In the listing that follows, give every line again exactly and omit the pictures.

◆ ◆ ◆

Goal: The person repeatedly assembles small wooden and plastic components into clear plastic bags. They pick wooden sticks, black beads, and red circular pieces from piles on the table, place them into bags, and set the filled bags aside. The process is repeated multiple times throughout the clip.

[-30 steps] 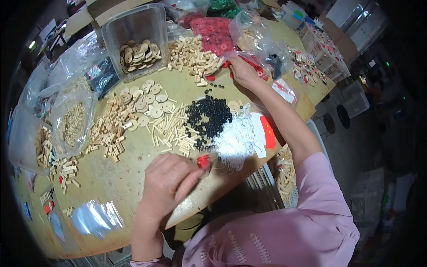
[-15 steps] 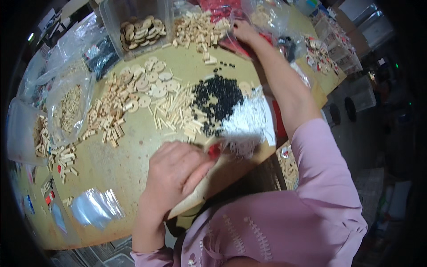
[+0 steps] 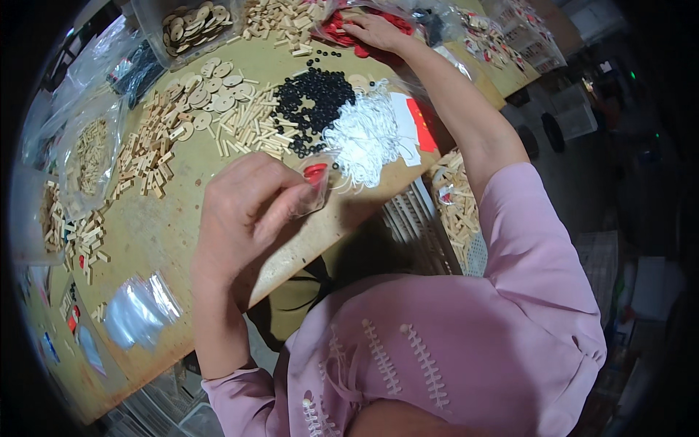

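My left hand [image 3: 244, 204] is closed on a small clear plastic bag [image 3: 316, 195], pinched between thumb and fingers near the table's front edge. A red piece [image 3: 314, 172] shows at the bag's top. At the far side, my right hand [image 3: 373, 30] reaches into an opened plastic bag of red pieces [image 3: 335, 30], its fingers stretched out over them. Between the hands lie a heap of small black beads [image 3: 309, 98] and a tangle of white strings [image 3: 368, 135]. Short wooden sticks [image 3: 247, 120] are left of the beads.
Round wooden discs [image 3: 211, 91] and small wooden blocks [image 3: 149, 149] lie in heaps to the left. A clear bin [image 3: 156, 54] with discs stands behind. Flat clear bags [image 3: 142, 313] rest at front left. A basket of wooden pieces [image 3: 455, 211] sits below the table's right edge.
My right hand has come onto the red pieces at the far side. The view has shifted, so the table's heaps sit further up and left. My left hand still holds the small bag.
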A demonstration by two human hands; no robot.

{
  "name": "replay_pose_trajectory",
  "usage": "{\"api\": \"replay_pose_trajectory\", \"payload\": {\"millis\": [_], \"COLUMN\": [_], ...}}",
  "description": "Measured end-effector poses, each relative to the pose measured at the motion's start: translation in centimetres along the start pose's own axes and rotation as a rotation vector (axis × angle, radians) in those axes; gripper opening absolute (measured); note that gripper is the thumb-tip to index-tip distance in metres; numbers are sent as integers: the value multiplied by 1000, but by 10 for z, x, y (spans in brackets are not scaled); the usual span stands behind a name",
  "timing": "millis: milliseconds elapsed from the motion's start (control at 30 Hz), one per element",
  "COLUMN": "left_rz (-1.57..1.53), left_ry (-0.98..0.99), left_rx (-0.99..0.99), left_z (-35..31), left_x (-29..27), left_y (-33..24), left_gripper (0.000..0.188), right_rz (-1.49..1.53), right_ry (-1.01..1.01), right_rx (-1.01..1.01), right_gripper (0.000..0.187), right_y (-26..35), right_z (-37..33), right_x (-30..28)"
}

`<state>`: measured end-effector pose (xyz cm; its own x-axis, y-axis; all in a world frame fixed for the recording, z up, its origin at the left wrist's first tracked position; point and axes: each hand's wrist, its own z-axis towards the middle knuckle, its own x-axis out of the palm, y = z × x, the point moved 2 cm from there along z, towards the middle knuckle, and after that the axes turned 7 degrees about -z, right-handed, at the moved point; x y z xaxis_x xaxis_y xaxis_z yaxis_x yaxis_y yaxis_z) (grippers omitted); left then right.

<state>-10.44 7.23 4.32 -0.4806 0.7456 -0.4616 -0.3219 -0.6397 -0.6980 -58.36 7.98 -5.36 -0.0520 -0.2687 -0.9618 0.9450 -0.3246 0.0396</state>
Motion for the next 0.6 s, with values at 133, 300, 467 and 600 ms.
{"api": "replay_pose_trajectory", "payload": {"millis": [133,300,467,600], "left_rz": [-20,-3,-4,10], "left_ry": [-2,-18,13,27], "left_rx": [-27,-63,-48,-51], "left_z": [-4,-4,-1,-5], "left_x": [-3,-5,0,0], "left_y": [4,-2,-12,-8], "left_gripper": [7,6,7,9], "right_rz": [129,378,468,120], "right_ry": [-309,-333,-4,23], "right_rx": [-6,281,310,79], "right_gripper": [50,24,23,44], "right_y": [19,39,78,89], "right_z": [-27,-132,-245,-261], "right_x": [-33,-90,-118,-114]}}
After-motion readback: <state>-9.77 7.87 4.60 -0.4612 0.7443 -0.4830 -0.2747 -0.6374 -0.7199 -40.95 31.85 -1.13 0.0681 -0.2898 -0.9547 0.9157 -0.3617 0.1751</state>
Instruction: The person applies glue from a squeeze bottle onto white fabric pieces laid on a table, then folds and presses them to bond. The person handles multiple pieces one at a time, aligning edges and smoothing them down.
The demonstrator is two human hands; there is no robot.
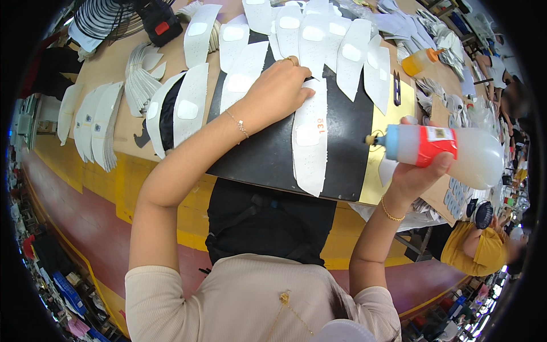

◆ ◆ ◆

▸ **PROBLEM SOLUTION**
Goal: The person repeatedly assembles small wooden and plastic components into clear plastic bags. They pick wooden sticks, black beads, and red circular pieces from piles on the table, place them into bags, and set the filled bags aside. The process is repeated multiple times throughout the clip.

[-30 steps] 
[-15 steps] 
[+0 steps] 

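My left hand [image 3: 244, 204] is closed on a small clear plastic bag [image 3: 316, 195], pinched between thumb and fingers near the table's front edge. A red piece [image 3: 314, 172] shows at the bag's top. At the far side, my right hand [image 3: 373, 30] reaches into an opened plastic bag of red pieces [image 3: 335, 30], its fingers stretched out over them. Between the hands lie a heap of small black beads [image 3: 309, 98] and a tangle of white strings [image 3: 368, 135]. Short wooden sticks [image 3: 247, 120] are left of the beads.
Round wooden discs [image 3: 211, 91] and small wooden blocks [image 3: 149, 149] lie in heaps to the left. A clear bin [image 3: 156, 54] with discs stands behind. Flat clear bags [image 3: 142, 313] rest at front left. A basket of wooden pieces [image 3: 455, 211] sits below the table's right edge.
My right hand has come onto the red pieces at the far side. The view has shifted, so the table's heaps sit further up and left. My left hand still holds the small bag.
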A demonstration by two human hands; no robot.

{
  "name": "replay_pose_trajectory",
  "usage": "{\"api\": \"replay_pose_trajectory\", \"payload\": {\"millis\": [_], \"COLUMN\": [_], ...}}",
  "description": "Measured end-effector poses, each relative to the pose measured at the motion's start: translation in centimetres along the start pose's own axes and rotation as a rotation vector (axis × angle, radians) in those axes; gripper opening absolute (measured); note that gripper is the thumb-tip to index-tip distance in metres; numbers are sent as integers: the value multiplied by 1000, but by 10 for z, x, y (spans in brackets are not scaled); the usual span stands behind a name",
  "timing": "millis: milliseconds elapsed from the motion's start (control at 30 Hz), one per element",
  "COLUMN": "left_rz (-1.57..1.53), left_ry (-0.98..0.99), left_rx (-0.99..0.99), left_z (-35..31), left_x (-29..27), left_y (-33..24), left_gripper (0.000..0.188), right_rz (-1.49..1.53), right_ry (-1.01..1.01), right_rx (-1.01..1.01), right_gripper (0.000..0.187), right_y (-26..35), right_z (-37..33), right_x (-30..28)"
}

`<state>`: measured end-effector pose (xyz cm; its own x-axis, y-axis; all in a world frame fixed for the recording, z up, its origin at the left wrist's first tracked position; point and axes: each hand's wrist, its own z-axis towards the middle knuckle, its own x-axis out of the palm, y = z × x, the point moved 2 cm from there along z, towards the middle knuckle, and after that the axes turned 7 degrees about -z, right-handed, at the moved point; x y z xaxis_x xaxis_y xaxis_z yaxis_x yaxis_y yaxis_z) (grippers omitted); left then right.

<state>-10.44 7.23 4.32 -0.4806 0.7456 -0.4616 -0.3219 -0.6397 -0.6980 -58.36 7.98 -5.36 -0.0520 -0.2687 -0.9618 0.9450 -0.3246 0.0396</state>
Motion for the next 0.6 s, with values at 133, 300, 467 and 600 ms.
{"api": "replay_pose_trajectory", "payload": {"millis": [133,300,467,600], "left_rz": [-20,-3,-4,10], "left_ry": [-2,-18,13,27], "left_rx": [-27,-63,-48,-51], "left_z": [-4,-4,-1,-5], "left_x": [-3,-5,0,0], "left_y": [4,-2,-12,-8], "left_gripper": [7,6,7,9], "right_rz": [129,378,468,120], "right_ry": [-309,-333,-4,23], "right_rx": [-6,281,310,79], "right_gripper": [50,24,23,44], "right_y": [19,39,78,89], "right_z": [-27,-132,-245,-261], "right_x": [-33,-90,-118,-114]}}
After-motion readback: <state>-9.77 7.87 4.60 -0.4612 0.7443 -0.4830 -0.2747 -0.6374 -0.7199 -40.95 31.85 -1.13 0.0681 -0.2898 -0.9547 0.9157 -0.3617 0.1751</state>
Instruction: The person applies glue from a squeeze bottle onto white fabric pieces laid on a table, then folds and presses them to bond. The person handles multiple pieces one at a time, aligning edges and smoothing them down.
The demonstrator is two human hands; there is no robot.

Work on this exercise has concluded.